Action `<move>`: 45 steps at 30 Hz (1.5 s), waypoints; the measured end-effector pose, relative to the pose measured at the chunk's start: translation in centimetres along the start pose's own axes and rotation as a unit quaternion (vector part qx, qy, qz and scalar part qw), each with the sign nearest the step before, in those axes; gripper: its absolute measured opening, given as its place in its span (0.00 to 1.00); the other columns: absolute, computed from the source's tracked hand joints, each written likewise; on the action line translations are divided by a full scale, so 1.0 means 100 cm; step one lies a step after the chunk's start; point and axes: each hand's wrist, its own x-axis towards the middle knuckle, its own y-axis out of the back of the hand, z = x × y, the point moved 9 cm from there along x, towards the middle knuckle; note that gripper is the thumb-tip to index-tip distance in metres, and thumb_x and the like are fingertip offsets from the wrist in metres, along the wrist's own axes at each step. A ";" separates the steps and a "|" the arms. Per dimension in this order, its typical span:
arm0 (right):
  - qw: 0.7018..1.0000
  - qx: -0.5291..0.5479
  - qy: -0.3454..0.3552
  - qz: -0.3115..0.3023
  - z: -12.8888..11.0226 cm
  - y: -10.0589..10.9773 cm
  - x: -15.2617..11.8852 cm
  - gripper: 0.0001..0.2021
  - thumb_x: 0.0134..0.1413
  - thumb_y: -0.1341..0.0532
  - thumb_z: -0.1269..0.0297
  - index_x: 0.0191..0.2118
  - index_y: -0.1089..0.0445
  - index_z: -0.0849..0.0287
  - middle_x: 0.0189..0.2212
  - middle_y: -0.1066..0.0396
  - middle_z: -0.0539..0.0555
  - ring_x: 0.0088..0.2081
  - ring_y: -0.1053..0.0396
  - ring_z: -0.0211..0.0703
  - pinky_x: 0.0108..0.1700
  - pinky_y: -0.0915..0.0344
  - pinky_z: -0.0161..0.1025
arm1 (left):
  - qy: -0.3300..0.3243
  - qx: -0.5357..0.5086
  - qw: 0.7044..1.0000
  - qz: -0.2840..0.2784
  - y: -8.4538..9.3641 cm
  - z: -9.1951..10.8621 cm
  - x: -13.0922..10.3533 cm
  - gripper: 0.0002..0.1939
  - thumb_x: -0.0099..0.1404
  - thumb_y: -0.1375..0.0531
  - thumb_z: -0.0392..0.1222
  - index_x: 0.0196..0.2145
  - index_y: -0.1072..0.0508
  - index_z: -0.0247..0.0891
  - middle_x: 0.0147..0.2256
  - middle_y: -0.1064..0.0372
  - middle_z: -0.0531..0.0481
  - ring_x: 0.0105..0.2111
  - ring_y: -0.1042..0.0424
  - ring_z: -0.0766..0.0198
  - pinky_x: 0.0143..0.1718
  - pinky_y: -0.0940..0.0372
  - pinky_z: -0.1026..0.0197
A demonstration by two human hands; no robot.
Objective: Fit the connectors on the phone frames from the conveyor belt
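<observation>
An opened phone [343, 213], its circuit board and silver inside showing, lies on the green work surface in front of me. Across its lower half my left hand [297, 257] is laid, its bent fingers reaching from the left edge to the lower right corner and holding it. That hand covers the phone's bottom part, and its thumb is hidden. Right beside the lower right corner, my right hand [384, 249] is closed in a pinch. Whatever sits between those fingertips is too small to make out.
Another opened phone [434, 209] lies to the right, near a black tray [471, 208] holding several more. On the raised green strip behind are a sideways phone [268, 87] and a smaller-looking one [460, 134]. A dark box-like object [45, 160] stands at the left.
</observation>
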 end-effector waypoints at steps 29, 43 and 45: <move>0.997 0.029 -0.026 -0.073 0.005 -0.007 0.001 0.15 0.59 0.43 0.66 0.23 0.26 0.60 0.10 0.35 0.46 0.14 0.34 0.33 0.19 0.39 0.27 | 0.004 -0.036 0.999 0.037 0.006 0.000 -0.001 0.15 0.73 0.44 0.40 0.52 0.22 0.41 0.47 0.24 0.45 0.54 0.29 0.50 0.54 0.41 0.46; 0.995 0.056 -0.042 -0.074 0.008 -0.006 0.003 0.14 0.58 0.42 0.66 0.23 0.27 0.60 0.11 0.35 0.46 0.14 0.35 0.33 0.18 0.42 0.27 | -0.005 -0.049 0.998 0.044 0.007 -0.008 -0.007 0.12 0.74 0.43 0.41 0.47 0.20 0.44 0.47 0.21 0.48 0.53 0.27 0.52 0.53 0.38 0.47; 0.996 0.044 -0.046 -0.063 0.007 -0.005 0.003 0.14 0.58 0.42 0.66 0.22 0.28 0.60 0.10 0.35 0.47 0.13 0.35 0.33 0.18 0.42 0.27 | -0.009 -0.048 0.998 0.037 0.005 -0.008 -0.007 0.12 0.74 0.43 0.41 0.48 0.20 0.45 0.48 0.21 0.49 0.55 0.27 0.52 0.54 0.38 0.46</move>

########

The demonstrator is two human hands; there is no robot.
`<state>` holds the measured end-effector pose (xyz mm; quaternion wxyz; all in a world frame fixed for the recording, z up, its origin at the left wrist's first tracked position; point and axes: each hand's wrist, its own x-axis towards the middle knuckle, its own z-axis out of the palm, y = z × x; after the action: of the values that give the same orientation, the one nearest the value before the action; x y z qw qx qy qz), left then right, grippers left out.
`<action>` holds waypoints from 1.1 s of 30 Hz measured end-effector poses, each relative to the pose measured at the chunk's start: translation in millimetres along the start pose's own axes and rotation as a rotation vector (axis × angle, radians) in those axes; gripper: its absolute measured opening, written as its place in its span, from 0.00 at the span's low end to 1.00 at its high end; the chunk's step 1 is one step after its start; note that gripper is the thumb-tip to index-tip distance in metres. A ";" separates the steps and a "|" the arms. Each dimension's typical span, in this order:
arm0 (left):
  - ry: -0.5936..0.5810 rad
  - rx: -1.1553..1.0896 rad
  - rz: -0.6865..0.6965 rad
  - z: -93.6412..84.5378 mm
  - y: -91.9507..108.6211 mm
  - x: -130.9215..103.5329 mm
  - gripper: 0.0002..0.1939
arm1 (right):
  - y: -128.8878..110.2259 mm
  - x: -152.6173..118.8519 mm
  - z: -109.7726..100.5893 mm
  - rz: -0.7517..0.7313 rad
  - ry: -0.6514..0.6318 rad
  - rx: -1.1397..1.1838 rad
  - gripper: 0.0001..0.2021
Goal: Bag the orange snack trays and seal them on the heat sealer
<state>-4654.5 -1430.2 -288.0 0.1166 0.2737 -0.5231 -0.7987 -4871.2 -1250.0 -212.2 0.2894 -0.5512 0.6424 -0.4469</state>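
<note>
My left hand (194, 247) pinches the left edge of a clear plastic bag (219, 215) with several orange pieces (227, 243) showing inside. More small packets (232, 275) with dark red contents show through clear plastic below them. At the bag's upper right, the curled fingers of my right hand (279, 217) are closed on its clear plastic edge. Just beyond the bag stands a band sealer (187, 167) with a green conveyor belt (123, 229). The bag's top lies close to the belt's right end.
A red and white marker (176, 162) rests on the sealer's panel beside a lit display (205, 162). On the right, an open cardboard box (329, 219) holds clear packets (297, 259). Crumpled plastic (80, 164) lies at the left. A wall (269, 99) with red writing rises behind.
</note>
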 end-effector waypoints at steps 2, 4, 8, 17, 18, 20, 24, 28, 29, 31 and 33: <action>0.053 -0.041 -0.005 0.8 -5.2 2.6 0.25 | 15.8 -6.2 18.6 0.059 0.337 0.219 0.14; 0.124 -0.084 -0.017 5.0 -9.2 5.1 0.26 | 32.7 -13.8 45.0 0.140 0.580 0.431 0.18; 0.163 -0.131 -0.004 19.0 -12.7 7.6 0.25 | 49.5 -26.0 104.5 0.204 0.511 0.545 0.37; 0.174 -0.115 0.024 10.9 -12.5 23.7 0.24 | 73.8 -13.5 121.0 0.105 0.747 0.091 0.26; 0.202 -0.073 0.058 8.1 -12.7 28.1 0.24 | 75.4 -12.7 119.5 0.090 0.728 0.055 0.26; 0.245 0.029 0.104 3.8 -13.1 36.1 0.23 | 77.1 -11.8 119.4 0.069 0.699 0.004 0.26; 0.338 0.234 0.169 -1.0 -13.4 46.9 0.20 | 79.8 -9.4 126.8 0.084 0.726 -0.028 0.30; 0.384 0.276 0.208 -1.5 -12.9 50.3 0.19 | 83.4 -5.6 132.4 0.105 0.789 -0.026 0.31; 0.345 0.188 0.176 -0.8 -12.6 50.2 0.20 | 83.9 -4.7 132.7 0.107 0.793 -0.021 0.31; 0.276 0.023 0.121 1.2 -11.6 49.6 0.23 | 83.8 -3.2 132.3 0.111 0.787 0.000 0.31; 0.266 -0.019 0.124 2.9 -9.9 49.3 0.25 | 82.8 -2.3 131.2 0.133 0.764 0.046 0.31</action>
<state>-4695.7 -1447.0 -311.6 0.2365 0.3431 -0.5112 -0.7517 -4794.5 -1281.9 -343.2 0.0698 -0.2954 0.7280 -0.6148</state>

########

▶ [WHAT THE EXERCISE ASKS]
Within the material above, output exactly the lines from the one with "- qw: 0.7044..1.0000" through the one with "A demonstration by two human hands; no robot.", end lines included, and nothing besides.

▶ [WRITTEN ANSWER]
  - qw: 0.7044..1.0000
  - qz: -0.2840..0.2784
  - y: -8.4538..9.3641 cm
  - z: -9.1951..10.8621 cm
  - x: -13.0922..10.3533 cm
  - gripper: 0.0002..0.1939
  - thumb_x: -0.0099..0.1404
  - thumb_y: -0.1375..0.0531
  - thumb_z: -0.0392..0.1222
  - index_x: 0.0196..0.2145
  - index_y: -0.1072..0.0508
  - index_z: -0.0247..0.0891
  - middle_x: 0.0147..0.2256
  - middle_y: -0.1064..0.0372
  - middle_z: -0.0531..0.0481
  - ring_x: 0.0105..0.2111
  - ring_y: -0.1042..0.0424
  - ring_z: -0.0766..0.0198
  - pinky_x: 0.0143..0.1718
  - pinky_y: -0.0940..0.0372
  - pinky_z: -0.1026..0.0197
A demonstration by two human hands; no robot.

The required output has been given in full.